Long-time atomistic evolution of grain boundary in nickel using the kinetic activation-relaxation technique

The microscopic mechanisms associated with the evolution of metallic materials are still a matter of debate as both experimental and numerical approaches fail to provide a detailed atomic picture of their time evolution. Here, we use the kinetic activation-relaxation technique (k-ART) [1], an unbiased off-lattice kinetic Monte Carlo method with on-the-fly catalog building to overcome these limitations and follow the atomistic evolution of a 10.000-atom grain boundary Ni system over macroscopic time scales.

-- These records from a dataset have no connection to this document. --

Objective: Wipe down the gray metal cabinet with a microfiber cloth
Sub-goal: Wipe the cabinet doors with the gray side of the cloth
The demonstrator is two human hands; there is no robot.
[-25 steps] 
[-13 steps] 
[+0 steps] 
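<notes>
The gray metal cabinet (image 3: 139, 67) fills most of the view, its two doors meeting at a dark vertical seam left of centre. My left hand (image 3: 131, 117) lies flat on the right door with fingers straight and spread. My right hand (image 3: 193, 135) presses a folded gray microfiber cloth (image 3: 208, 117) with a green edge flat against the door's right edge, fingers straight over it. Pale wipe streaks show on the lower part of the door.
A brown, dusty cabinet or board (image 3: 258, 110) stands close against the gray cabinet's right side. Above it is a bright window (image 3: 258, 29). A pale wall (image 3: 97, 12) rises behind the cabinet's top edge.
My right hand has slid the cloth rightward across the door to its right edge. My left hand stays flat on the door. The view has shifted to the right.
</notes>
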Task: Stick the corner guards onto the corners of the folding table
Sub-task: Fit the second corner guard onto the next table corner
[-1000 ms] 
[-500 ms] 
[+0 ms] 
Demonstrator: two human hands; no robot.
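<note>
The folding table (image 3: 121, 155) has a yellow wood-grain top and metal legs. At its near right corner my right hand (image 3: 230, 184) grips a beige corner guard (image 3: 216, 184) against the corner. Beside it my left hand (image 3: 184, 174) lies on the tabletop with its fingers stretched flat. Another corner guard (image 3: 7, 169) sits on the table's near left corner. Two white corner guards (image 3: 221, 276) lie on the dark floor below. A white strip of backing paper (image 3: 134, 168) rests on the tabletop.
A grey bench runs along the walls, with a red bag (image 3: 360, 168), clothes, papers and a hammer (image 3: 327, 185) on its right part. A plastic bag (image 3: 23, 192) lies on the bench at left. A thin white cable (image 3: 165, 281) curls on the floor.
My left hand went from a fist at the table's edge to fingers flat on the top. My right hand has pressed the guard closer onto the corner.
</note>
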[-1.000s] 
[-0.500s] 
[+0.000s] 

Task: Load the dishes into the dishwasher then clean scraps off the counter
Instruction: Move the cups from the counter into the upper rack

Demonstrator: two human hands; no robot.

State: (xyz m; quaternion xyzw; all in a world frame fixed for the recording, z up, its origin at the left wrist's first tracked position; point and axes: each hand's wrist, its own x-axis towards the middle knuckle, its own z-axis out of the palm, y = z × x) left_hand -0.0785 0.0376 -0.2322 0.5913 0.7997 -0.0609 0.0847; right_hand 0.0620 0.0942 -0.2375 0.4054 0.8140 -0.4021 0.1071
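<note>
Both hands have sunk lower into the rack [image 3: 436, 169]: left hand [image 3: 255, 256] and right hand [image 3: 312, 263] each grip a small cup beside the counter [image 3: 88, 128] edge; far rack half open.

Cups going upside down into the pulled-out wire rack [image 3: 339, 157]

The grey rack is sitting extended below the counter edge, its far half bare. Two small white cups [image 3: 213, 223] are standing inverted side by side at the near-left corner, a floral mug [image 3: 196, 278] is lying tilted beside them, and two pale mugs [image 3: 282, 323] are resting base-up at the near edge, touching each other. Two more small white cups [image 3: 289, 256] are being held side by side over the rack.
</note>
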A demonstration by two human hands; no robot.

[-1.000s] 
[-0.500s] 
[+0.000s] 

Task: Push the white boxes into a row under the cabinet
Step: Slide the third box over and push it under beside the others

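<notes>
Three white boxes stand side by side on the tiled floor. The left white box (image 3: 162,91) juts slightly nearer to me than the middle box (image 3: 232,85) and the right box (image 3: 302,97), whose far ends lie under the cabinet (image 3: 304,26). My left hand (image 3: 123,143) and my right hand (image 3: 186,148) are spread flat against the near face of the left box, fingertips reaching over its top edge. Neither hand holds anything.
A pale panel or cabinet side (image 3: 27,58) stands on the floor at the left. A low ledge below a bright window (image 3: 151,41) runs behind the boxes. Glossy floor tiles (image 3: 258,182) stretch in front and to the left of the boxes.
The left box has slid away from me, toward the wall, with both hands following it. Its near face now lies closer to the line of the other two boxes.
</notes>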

We first characterize the kinetic properties of four different empirical potentials, the embedded atom method (EAM), the first and second modified embedded atom method (MEAM1NN and MEAM2NN respectively) and the Reax force field (ReaxFF) potentials. Comparing the energetics, the elastic effects and the diffusion mechanisms for systems with one to three vacancies and one to three self-interstitials in nickel simulated over second time scale, we conclude that ReaxFF and EAM potentials are closest to experimental values. We then proceed to study the long-time evolution of a grain boundary with the Reax forcefield and to offer a detailed description of its energy landscape, including the exact description of short and long-range effects on self-diffusion along the interface. [1] N. Mousseau \textit{et al}, \textit{Comput. Mater. Sci.}, vol. 100, pp. 111--123, 2015.